Saturday, Jun. 1, 2024

Behind The Stall Door With: Monterrey

It takes a pretty special horse to win a major equitation final, and if you talk to Pessoa/USEF Medal Final winners Kelli Cruciotti, Monterrey is one of the most special horses around.

“He is incredible. There's nothing about him that isn't amazing,” Cruciotti said about “Rey.”



It takes a pretty special horse to win a major equitation final, and if you talk to Pessoa/USEF Medal Final winners Kelli Cruciotti, Monterrey is one of the most special horses around.

“He is incredible. There’s nothing about him that isn’t amazing,” Cruciotti said about “Rey.”

“He’s got the real personality to be a winner, he’s got quality and it’s a real pleasure to ride him. You know if you put it down, he’s going to come through for you every single time. He’s like my comfort blanket, because I can know he’s going to take care of it. I completely think he’s the best horse I’ll ever ride,” Cruciotti said.

On Oct. 11, Cruciotti rode Rey to the top of the Medal final, and they then followed that up with seventh place in the ASPCA Maclay Final on Oct. 31-Nov. 1. (In 2013, they placed second in the ASPCA Maclay Final.)

But Rey isn’t a one-trick pony. Earlier in the year, he and Cruciotti were in the top six in three USHJA International Hunter Derbies and then placed 12th in the USHJA International Hunter Derby Championships (Ky.) Monterrey has done double duty in the derbies and equitation since 2012, when former owner Lillie Keenan rode him in the equitation division and placed sixth at that year’s USHJA international Hunter Derby Championships.

Kelli Cruciotti and Monterrey

He’s handsome. He knows how to win. But here’s what you might not know about Monterrey:



  • His original name was Uriam, and he was bred in the Netherlands (Calvados—Garciana, Wolfgang). He competed in the jumpers with Mexican rider Javier Berganza under the name Uriam, including in the 2009 North American Young Rider Championships.
  • Rey made his equitation debut in the summer of 2011 with Michael Murphy and in fact showed in his first Pessoa/USEF Medal and ASPCA Maclay finals that year with Murphy. Keenan bought him after that and began showing him in January 2012.



  • Cruciotti made a bold decision at the Medal finals to not jump Rey in the warm-up class. “I always did a warm-up class and he’d be so good in the warm-up and then in the actual class, he’d be a little over it. So I decided to just skip the warm-up classes and just do the class straight off the bat,” she said. “Actually, the Medal was the first time I really tried that. It could have gone either way, but it turned out great!”
  • Rey’s mane is not his braider’s favorite. “It’s so thick. He has like a lion’s mane—it goes everywhere,” Cruciotti said. “It’ll be on both sides of his neck, flopping all over the place. The braiders tease me that it’s a good thing they only have to braid him once a week.”
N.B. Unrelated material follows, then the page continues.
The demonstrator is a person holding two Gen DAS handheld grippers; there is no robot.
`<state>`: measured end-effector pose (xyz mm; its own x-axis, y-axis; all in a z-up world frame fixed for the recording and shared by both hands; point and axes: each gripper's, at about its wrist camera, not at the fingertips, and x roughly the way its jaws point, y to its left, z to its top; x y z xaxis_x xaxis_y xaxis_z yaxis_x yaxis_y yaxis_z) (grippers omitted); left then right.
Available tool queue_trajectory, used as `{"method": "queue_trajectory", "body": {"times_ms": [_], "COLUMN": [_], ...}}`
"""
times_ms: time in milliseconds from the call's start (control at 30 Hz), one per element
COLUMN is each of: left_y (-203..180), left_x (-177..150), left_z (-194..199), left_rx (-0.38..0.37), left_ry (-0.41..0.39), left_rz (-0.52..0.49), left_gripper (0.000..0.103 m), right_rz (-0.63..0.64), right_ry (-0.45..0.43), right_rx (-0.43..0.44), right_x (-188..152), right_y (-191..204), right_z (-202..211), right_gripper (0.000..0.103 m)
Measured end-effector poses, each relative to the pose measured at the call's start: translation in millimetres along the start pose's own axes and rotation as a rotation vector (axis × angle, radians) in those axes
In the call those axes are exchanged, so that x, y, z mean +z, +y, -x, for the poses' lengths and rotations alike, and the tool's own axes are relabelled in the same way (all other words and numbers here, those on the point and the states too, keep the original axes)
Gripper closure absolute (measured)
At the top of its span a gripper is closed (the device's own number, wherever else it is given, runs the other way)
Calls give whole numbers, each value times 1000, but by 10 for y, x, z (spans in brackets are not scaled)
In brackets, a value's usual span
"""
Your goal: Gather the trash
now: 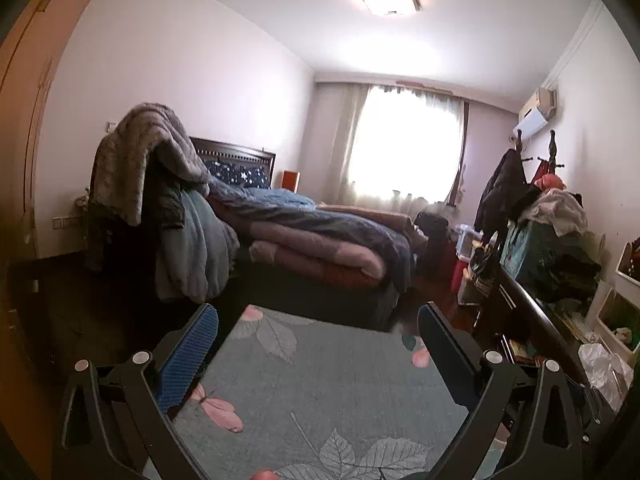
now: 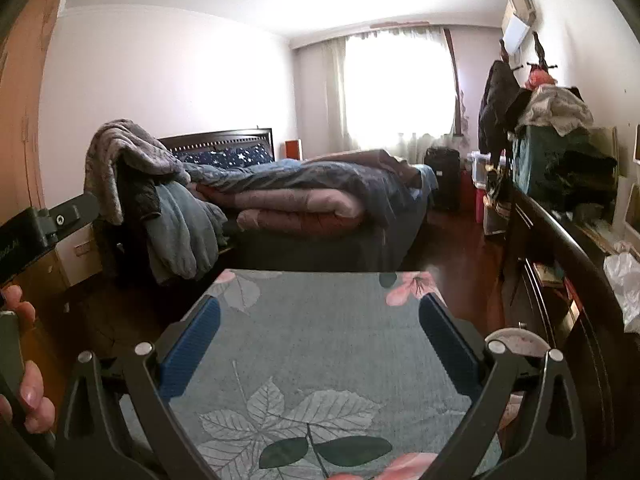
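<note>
My left gripper point(image 1: 318, 312) stands open above a table covered with a grey-green cloth point(image 1: 320, 380) printed with leaves and pink flowers; nothing lies between its blue pads. My right gripper point(image 2: 320, 302) is also open and empty over the same cloth point(image 2: 320, 344). A crumpled white plastic bag point(image 1: 604, 368) lies on the dark dresser to the right, also seen as the white bag point(image 2: 624, 280) in the right wrist view. Both grippers are well apart from it. A hand point(image 2: 24, 360) holding the left gripper's body shows at the left edge.
An unmade bed point(image 2: 304, 192) with piled quilts fills the middle of the room. A long dark dresser point(image 2: 560, 264) stacked with clothes runs along the right wall. A black suitcase point(image 2: 442, 176) stands by the window. A round pale object point(image 2: 516, 340) sits beside the table's right edge.
</note>
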<state>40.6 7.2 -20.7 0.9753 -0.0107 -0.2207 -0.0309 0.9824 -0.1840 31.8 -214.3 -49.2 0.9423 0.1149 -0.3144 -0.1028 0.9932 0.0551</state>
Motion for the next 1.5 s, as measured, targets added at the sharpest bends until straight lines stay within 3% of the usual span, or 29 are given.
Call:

  • Rey is no wallflower. “He thinks he’s the king of the barn—he definitely has an ego! He has the corner stall, so he can see everything going on,” Cruciotti said.
  • “I think his spirit animal is a lion—he’s very mellow and chill, but he knows that when it’s time, he has to come to the occasion,” Cruciotti said.




  • When they’re at home in Elizabeth, Colo., Rey’s life is pretty low-key. “We do a lot of trail riding to try and get the horses out of the ring as much as possible,” Cruciotti said. “I ride him in a hackamore and bareback at home, just to play around.”

    At the shows, Rey usually doesn’t show much—sometimes in just one class. “We pick the most important one, and we use all week to get him ready,” Cruciotti said. “We do a little bit every day with him, whether it’s trail riding or hacking. I’ll have a lesson and do some gymnastics, then later take him for a little trail ride. We try to switch it up so he doesn’t get bored.”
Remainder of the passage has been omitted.